:: What the task asks ::
Go through the records and report each line in which the word "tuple" occurs.

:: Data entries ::
Content starts

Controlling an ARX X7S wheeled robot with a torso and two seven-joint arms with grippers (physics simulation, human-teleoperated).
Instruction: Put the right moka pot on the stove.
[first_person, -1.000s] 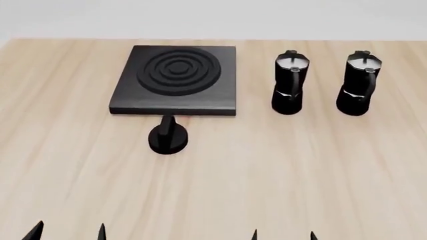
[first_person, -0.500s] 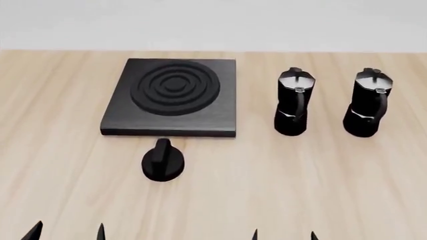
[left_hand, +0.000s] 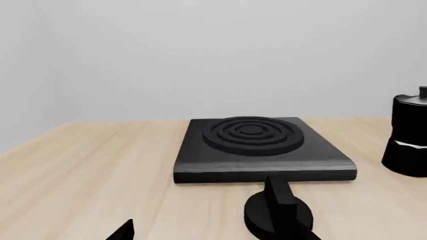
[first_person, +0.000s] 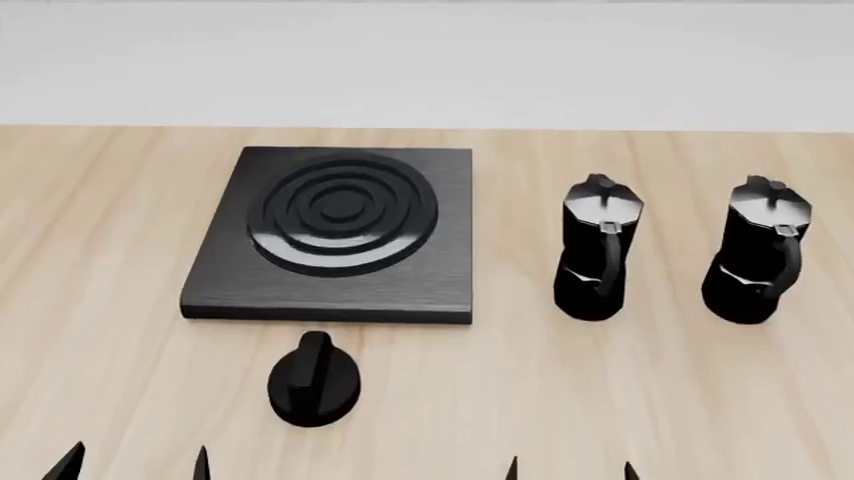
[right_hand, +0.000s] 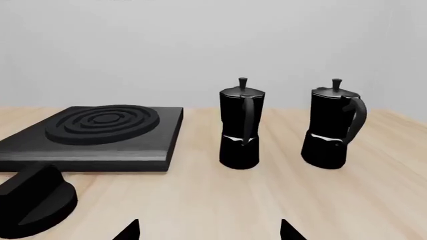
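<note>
Two glossy black moka pots stand upright side by side on the wooden table. The right moka pot (first_person: 761, 252) (right_hand: 331, 125) is the outer one, its curved handle facing me. The stove (first_person: 334, 240) (right_hand: 100, 132) (left_hand: 260, 145), a flat black slab with a ringed burner, lies to the left of both pots. My right gripper (first_person: 570, 470) (right_hand: 209, 232) is open and empty, low at the near edge, well short of the pots. My left gripper (first_person: 134, 468) (left_hand: 213, 235) is open too, near the front left, with only its fingertips showing.
The other moka pot (first_person: 597, 250) (right_hand: 241, 125) (left_hand: 408, 135) stands between the stove and the right pot. A small black round dial knob (first_person: 314, 378) (left_hand: 277, 215) (right_hand: 33, 202) sits just in front of the stove. The table's far edge meets a plain pale wall.
In the head view the stove, knob and pots have slid downward and look larger, as the view shifted. The fingertips of both grippers stay in the same spots.
</note>
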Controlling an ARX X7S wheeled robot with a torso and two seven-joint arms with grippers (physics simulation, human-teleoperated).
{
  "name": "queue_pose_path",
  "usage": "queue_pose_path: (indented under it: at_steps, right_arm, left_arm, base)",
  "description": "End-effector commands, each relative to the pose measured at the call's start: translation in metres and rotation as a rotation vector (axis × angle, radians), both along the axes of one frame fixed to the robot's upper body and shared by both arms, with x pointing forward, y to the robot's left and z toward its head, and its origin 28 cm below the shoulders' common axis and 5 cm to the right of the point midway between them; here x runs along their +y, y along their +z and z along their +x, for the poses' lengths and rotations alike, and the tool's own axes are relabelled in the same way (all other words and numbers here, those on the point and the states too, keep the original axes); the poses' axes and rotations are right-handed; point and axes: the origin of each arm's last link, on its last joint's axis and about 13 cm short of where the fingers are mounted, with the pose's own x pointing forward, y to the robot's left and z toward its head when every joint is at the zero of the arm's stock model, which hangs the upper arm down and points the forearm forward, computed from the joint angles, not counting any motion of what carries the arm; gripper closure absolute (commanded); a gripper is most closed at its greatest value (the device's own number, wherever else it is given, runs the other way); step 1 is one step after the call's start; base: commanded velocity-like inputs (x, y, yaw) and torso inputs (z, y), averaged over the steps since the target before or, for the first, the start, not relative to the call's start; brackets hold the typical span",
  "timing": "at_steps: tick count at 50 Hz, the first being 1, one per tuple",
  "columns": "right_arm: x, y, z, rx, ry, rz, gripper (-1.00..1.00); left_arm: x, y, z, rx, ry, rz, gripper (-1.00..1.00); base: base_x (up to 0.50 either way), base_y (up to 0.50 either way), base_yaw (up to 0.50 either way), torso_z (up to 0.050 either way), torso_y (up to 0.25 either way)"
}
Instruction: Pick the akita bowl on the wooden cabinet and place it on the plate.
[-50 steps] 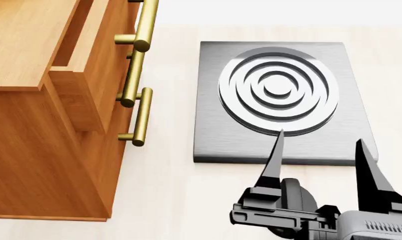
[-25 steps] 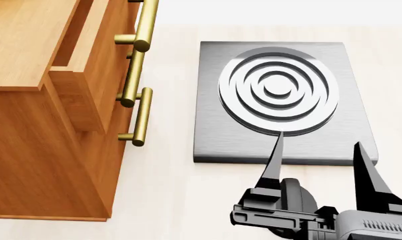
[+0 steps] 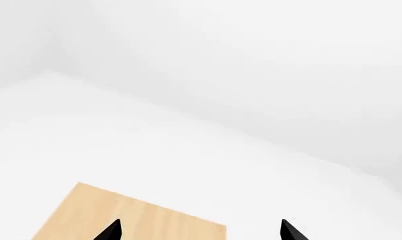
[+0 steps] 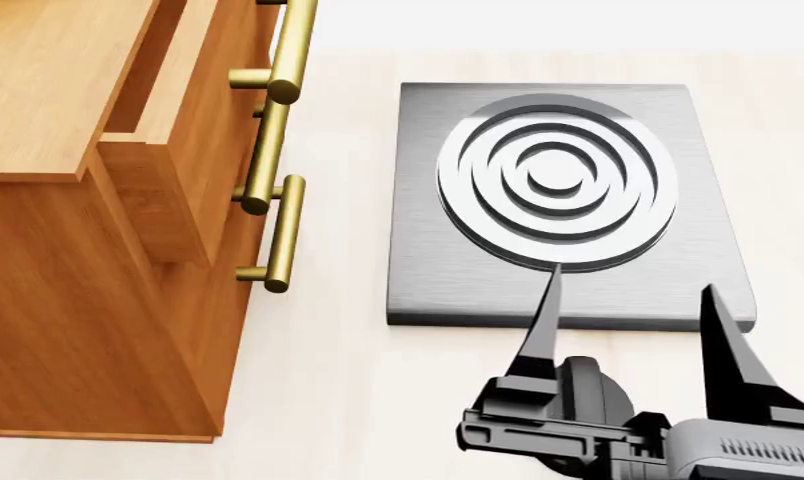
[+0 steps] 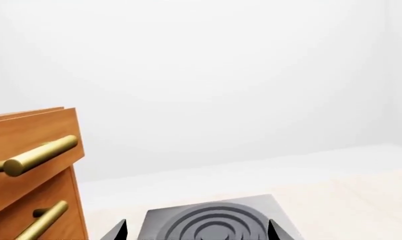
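The right hand (image 4: 629, 300), fingers spread wide and holding nothing, hovers at the near edge of a grey ringed metal slab (image 4: 429, 270) beside the orange-brown wooden cabinet (image 4: 69, 330).

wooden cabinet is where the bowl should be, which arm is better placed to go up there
Probably the right. The right gripper is open, in the head view beside the wooden cabinet, over the grey ringed slab. The left gripper sees only a tan surface. No bowl shows anywhere.

Walls (image 5: 208, 75): plain white, evenly lit | Work surface (image 4: 335, 400): pale cream wood-grain | Grey square slab (image 4: 422, 270): lies flat on surface, raised concentric rings on top | Tan panel (image 3: 134, 220): against white floor
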Motion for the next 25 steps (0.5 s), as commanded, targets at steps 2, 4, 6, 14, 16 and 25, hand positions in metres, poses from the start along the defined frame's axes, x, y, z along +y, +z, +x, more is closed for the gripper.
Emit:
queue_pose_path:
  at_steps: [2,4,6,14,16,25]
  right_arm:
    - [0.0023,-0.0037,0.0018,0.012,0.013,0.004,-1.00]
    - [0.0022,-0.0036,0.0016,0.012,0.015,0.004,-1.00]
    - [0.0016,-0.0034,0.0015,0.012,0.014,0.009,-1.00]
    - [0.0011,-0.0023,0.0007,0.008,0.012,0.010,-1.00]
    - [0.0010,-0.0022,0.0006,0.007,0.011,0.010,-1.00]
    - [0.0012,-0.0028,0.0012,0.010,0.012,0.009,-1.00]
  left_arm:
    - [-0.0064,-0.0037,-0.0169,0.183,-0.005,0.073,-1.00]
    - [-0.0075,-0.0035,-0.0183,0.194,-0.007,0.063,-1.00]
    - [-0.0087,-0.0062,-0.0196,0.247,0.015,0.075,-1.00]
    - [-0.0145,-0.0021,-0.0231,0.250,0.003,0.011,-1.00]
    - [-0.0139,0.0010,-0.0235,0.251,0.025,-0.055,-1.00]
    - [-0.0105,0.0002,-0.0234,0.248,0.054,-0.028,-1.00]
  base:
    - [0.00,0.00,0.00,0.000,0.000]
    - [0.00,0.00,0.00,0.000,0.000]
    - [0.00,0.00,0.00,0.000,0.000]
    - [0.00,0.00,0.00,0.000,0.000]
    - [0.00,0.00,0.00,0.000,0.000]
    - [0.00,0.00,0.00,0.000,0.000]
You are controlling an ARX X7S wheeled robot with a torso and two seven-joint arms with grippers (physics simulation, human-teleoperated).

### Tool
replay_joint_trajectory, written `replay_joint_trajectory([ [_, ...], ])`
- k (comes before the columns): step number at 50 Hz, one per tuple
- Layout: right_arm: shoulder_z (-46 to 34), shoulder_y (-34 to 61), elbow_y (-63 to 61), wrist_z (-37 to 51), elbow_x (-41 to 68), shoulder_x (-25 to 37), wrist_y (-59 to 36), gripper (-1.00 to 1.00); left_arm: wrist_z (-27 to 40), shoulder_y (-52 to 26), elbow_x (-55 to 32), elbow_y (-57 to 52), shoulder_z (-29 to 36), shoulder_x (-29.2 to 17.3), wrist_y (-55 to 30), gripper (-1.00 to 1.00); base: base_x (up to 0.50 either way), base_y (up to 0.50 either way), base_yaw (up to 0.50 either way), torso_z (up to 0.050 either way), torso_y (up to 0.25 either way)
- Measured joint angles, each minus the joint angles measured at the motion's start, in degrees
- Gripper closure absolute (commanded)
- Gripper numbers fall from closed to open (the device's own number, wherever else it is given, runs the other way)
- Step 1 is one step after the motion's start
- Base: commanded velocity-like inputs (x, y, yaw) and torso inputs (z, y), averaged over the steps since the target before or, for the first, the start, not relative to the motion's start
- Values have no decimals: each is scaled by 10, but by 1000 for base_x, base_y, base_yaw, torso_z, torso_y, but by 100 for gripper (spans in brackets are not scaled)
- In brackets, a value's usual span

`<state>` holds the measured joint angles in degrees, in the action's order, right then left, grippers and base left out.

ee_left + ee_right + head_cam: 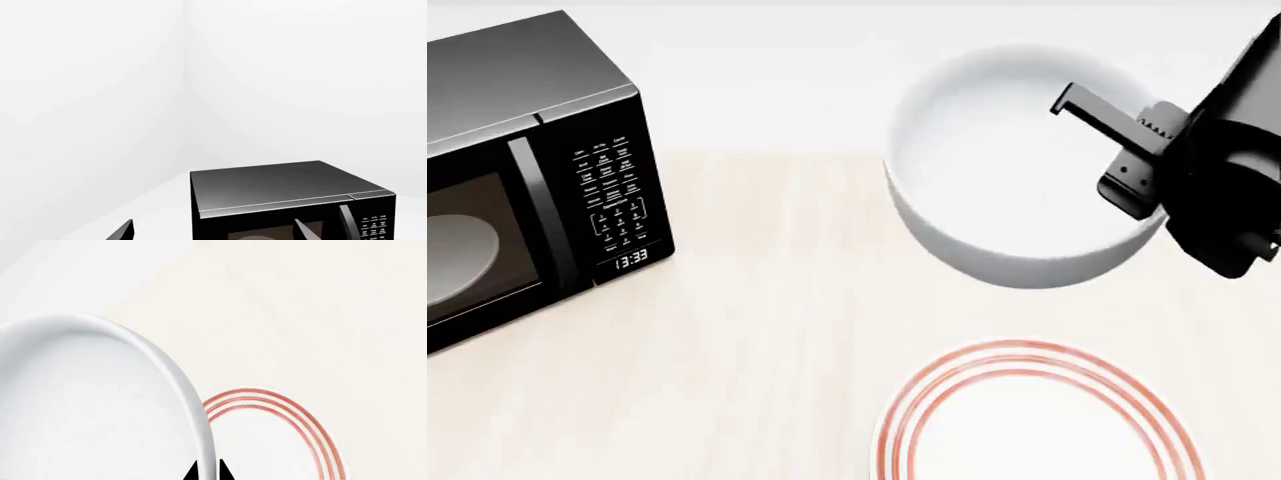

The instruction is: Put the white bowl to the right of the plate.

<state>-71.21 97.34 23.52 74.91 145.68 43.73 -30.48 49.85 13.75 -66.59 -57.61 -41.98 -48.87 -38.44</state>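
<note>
We hold bowl point(1014, 190) by rim, R gripper point(1114, 150) fingers clamped; it's beyond plate point(1034, 420), not yet to its right. L fingers apart.

At the right edge of the head view, the robot's right arm point(1228, 150) is a bulky, glossy black housing ending in a flat, angular black finger point(1108, 112) with a ridged grip strip. In the wrist views only dark, tapered black fingertips point(208, 471) show at the lower frame edge point(123, 232).
</note>
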Motion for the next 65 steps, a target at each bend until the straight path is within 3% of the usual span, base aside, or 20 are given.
replay_joint_trajectory([
  [41,5,-74,53,-53,12,186,12,100,10,-7,8,8,30,-7,12,-100,0,0,0,0,0],
  [65,-2,-138,61,-94,11,245,43,100,13,-1,14,9,37,-11,20,-100,0,0,0,0,0],
])
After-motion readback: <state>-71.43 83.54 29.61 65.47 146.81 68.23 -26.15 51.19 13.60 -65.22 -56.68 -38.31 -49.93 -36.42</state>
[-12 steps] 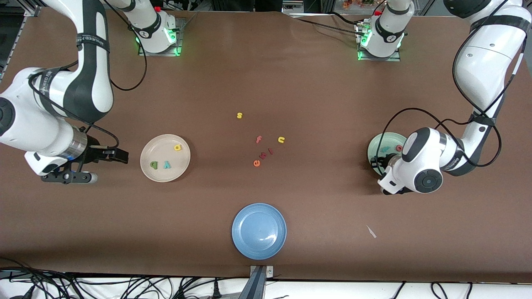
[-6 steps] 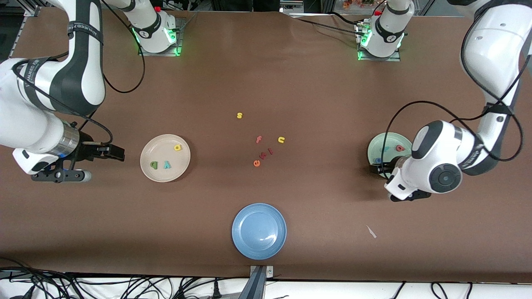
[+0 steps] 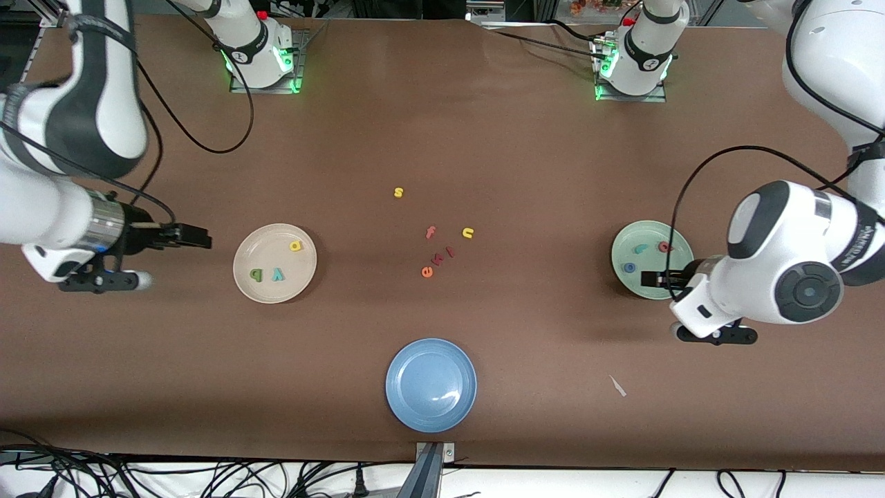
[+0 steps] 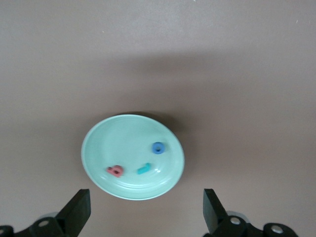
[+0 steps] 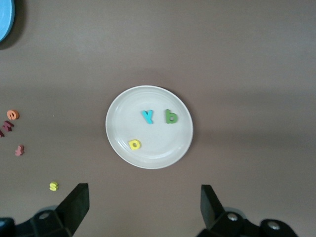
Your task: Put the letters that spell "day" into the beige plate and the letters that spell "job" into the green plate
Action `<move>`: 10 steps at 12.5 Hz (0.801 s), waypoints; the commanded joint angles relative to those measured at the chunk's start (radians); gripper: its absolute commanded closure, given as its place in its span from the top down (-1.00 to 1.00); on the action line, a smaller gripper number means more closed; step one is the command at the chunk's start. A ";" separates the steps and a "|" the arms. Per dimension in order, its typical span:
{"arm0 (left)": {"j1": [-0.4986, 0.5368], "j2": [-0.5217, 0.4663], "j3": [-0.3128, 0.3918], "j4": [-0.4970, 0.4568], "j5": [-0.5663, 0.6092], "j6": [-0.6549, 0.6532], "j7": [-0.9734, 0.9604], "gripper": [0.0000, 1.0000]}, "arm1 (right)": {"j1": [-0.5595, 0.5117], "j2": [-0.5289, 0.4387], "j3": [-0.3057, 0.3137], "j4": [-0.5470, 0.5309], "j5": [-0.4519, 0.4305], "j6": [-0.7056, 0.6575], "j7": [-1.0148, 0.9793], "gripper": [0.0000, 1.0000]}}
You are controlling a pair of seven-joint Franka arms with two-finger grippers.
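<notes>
d, y, a (image 3: 276, 265) sit in beige plate (image 3: 243, 285); j, o, b (image 3: 646, 255) in green plate (image 3: 673, 232). Left gripper (image 3: 657, 279) over its rim, right gripper (image 3: 196, 238) beside beige plate, jaws wide, empty. Looks done; just retract.

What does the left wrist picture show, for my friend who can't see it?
A round pale mint-green plate sits on the brown table, holding three tiny foam letters: a blue ring "o", a teal hooked "j" and a pinkish-red "b". The left claw hangs open above the table beside the plate, holding nothing.
</notes>
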 commanded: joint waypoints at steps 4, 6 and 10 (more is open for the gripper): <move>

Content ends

:: Result of this task ::
  "timing": "at_steps: tick count at 50 Hz, the first being 1, one per tuple",
- k (comes before the columns): step number at 50 Hz, one per tuple

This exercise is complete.